Alors qu’il se trouvait dans l’aire de promenade de la maison d’arrêt de Besançon, où il purgeait une peine, un détenu a été appelé par un autre détenu. Refusant de s’isoler pour rejoindre le groupe qui l’interpellait, il a été violemment pris à partie par une petite dizaine de codétenus.

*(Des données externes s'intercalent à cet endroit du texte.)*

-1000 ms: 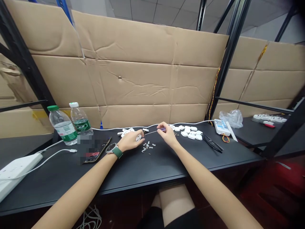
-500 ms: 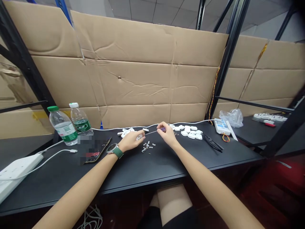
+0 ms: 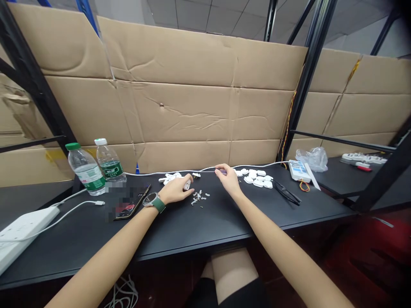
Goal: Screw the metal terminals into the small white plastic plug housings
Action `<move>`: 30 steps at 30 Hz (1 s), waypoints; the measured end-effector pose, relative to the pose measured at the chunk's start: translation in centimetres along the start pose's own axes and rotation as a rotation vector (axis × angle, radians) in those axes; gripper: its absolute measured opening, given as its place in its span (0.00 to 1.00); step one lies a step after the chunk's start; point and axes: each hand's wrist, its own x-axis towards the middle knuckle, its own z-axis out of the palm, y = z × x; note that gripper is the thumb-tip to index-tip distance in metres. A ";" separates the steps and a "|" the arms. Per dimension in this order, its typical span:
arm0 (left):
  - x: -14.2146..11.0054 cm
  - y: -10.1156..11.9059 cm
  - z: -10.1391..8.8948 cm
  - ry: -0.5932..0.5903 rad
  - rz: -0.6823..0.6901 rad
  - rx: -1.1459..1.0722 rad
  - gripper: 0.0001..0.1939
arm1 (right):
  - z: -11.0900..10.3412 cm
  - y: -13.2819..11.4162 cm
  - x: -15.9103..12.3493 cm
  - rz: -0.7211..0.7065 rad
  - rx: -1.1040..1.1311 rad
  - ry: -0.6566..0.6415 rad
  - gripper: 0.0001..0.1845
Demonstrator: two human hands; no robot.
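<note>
My left hand (image 3: 176,189), with a watch (image 3: 150,199) on its wrist, is closed around a small white plastic part (image 3: 187,185) with dark holes. My right hand (image 3: 227,179) grips a screwdriver (image 3: 224,171) by its purple handle; its thin shaft points left, apart from the white part. Just below and between the hands lies a loose pile of small grey-white pieces and screws (image 3: 198,197). A small white piece with metal pins (image 3: 196,175) rests behind my left fingertips. More white plastic parts (image 3: 167,177) are heaped beyond the left hand.
Several rounded white pieces (image 3: 258,182) lie right of my right hand, beside black-handled pliers (image 3: 287,193). Further right are a white box (image 3: 298,170) and a plastic bag (image 3: 312,158). At left stand two bottles (image 3: 86,173), a phone (image 3: 133,205) and a power strip (image 3: 24,233).
My right hand has drawn the screwdriver slightly up and away from the white part. The left fingers have spread a little and tilted the part more upright.
</note>
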 end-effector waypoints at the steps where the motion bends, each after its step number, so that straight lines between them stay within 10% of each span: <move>1: 0.0 -0.3 0.2 -0.008 0.005 -0.009 0.20 | 0.0 0.2 0.1 0.022 -0.007 -0.020 0.13; 23: 0.2 -1.4 0.7 0.119 -0.009 0.196 0.21 | 0.8 2.1 0.4 -0.038 -0.127 -0.065 0.04; 30: 0.6 -2.0 1.3 0.089 0.053 0.152 0.14 | 2.6 3.4 0.6 -0.176 -0.482 -0.124 0.06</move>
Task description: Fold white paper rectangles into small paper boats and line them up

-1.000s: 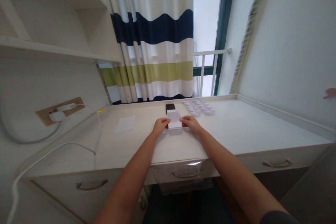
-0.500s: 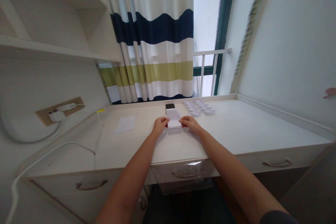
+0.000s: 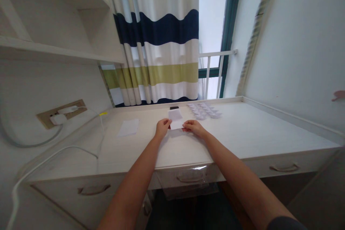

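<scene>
Paper (image 3: 176,123) sits between my hands and reaches forward past my fingertips, its long axis running away from me, far end leaning slightly left. My left hand (image 3: 162,128) pinches its left edge; my right hand (image 3: 196,128) pinches the near right corner, so neither is clearly nearer. It looks white and flat, greyer in the far part (a fold or shadow, I can't tell). Folded pieces (image 3: 204,110) lie beyond my right hand.

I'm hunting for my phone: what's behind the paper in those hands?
Past the white paper, between left hand and right hand, a strip of a dark flat object shows on the desk. The paper hides its nearer part, so I can't confirm a phone.
</scene>
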The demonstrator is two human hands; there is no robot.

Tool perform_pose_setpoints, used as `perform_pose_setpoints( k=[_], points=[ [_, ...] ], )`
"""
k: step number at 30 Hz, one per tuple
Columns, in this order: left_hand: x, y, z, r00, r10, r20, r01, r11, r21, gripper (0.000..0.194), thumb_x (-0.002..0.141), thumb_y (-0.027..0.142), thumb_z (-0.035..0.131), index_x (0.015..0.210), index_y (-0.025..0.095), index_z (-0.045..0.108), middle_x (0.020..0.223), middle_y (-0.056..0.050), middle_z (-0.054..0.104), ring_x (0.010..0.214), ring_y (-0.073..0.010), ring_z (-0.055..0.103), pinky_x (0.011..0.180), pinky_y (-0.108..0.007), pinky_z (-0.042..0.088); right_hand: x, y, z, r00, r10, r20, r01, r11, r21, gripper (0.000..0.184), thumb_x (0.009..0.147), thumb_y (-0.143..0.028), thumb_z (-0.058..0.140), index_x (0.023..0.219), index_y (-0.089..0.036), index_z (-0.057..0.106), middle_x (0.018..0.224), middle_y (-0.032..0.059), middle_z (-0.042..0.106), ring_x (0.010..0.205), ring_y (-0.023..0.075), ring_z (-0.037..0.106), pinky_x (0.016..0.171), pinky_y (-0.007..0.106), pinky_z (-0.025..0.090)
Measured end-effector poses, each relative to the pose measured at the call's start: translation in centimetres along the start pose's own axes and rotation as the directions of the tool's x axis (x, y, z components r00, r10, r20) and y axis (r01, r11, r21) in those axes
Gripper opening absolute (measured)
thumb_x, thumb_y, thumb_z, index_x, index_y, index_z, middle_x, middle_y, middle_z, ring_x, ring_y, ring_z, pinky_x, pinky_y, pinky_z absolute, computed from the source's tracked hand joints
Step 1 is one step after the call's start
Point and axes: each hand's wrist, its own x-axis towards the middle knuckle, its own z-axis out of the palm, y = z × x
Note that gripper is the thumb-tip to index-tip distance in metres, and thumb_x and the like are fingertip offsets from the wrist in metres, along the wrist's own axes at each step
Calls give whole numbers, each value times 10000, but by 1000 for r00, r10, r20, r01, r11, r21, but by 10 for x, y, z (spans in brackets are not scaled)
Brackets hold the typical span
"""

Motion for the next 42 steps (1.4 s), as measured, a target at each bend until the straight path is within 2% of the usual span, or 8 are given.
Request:
perform_pose_setpoints(
  k=[7, 12, 15, 19, 26, 31, 37, 42],
  points=[
    [-1, 1, 0, 998, 44, -42, -45, 999, -10, 266, 606, 395, 592, 631, 131, 592, 584, -5, 581, 542, -110, 527, 543, -225, 440, -1, 0, 0, 1000, -28, -14, 28, 1000, -3, 175, 555, -239, 690, 606, -145, 552, 556, 6, 607, 531, 94, 569, 568, 216, 443],
    [-2, 2, 2, 1000, -14, 25, 16, 997, -82, 306, 562, 430, 618, 621, 132, 578, 581, -6, 575, 545, -121, 534, 530, -240, 450, -2, -2, 1, 998, -51, -44, 50, 998, -24, 217, 519, -276, 704, 627, -152, 563, 574, -12, 590, 528, 85, 545, 544, 212, 423],
    [-3, 2, 3, 998, -21, 51, 25, 998, -65, 305, 550, 428, 627, 589, 132, 565, 557, -3, 564, 530, -117, 525, 503, -230, 437, 0, -2, 0, 991, -99, -86, 96, 995, -41, 243, 480, -276, 718, 625, -151, 569, 512, -37, 546, 468, 66, 485, 513, 211, 397],
    [-3, 2, 4, 998, -20, 56, 23, 998, -55, 298, 557, 421, 625, 578, 131, 559, 548, -1, 558, 528, -112, 518, 501, -225, 428, 3, 0, -2, 987, -139, -75, 132, 987, -87, 248, 475, -305, 713, 589, -146, 560, 444, -45, 501, 429, 67, 436, 473, 218, 355],
    [-6, 4, 7, 976, -82, 200, 96, 993, -65, 285, 547, 388, 643, 578, 119, 555, 544, 2, 549, 525, -112, 513, 513, -240, 429, 3, -1, -2, 978, -191, -90, 188, 982, -35, 269, 491, -366, 697, 562, -150, 552, 541, -30, 539, 524, 91, 491, 545, 236, 398],
    [-7, 5, 6, 973, -110, 204, 125, 990, -66, 275, 541, 369, 650, 590, 113, 560, 558, -3, 558, 534, -118, 522, 523, -248, 431, 3, -3, -2, 978, -179, -104, 177, 984, -25, 268, 483, -363, 702, 557, -149, 558, 551, -23, 555, 541, 101, 503, 573, 252, 412],
    [-6, 5, 6, 967, -126, 223, 142, 988, -57, 311, 518, 395, 664, 590, 110, 560, 539, -2, 554, 517, -113, 510, 516, -244, 424, 5, -2, -4, 963, -196, -185, 191, 980, -45, 271, 473, -365, 707, 576, -149, 580, 551, -16, 567, 530, 99, 496, 569, 255, 412],
    [-10, 8, 6, 964, -118, 240, 129, 991, -32, 299, 532, 392, 650, 553, 114, 543, 510, 7, 526, 495, -104, 490, 498, -235, 408, 5, 0, -6, 963, -207, -171, 207, 978, -16, 268, 498, -371, 699, 631, -162, 598, 620, -5, 598, 581, 110, 527, 587, 255, 428]
  ],
)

Le détenu agressé a indiqué que ces violences étaient liées au motif de son incarcération pour des faits de viol. Il a également expliqué avoir été traitée de "pointeur" durant l’agression, terme utilisé pour désigner un violeur dans le jargon pénitentiaire.
Une ITT fixée à 20 jours
Il a précisé avoir perdu connaissance durant quelques secondes en raison de la violence et de la multiplicité des coups de pied et de poing reçus. Il a été pris en charge au CHU de Besançon.
Il s’est avéré que ce dernier présentait des fractures du nez et de la rate. L’ITT a été fixée à 20 jours. Par crainte de représailles, il a refusé de déposer plainte.
L’exploitation des images de vidéosurveillance de la maison d’arrêt a permis d’identifier plusieurs agresseurs, lesquels ont été extraits de l’établissement pénitentiaire le 18 mai à 14h00 afin d’être placés en garde à vue.
Confrontés aux images, certains mis en cause ont reconnu avoir porté des coups, tandis qu’un autre a reconnu avoir été présent sans participer aux violences. Deux individus ont nié toute implication sans fournir d’explication. Un autre a gardé le silence et un dernier homme a finalement été mis hors de cause. Un nouvel individu a été extrait de la maison d’arrêt le 19 mai. Auditionné, il a reconnu les faits.
Trois hommes sont dans l’attente de leur sanction, deux autres ont été condamnés à 28 mois fermes, un autre à 27 mois de prison et cinq ans d’inéligibilité et un autre homme a 30 mois de prison ferme. Tous ont réintégré la maison d’arrêt.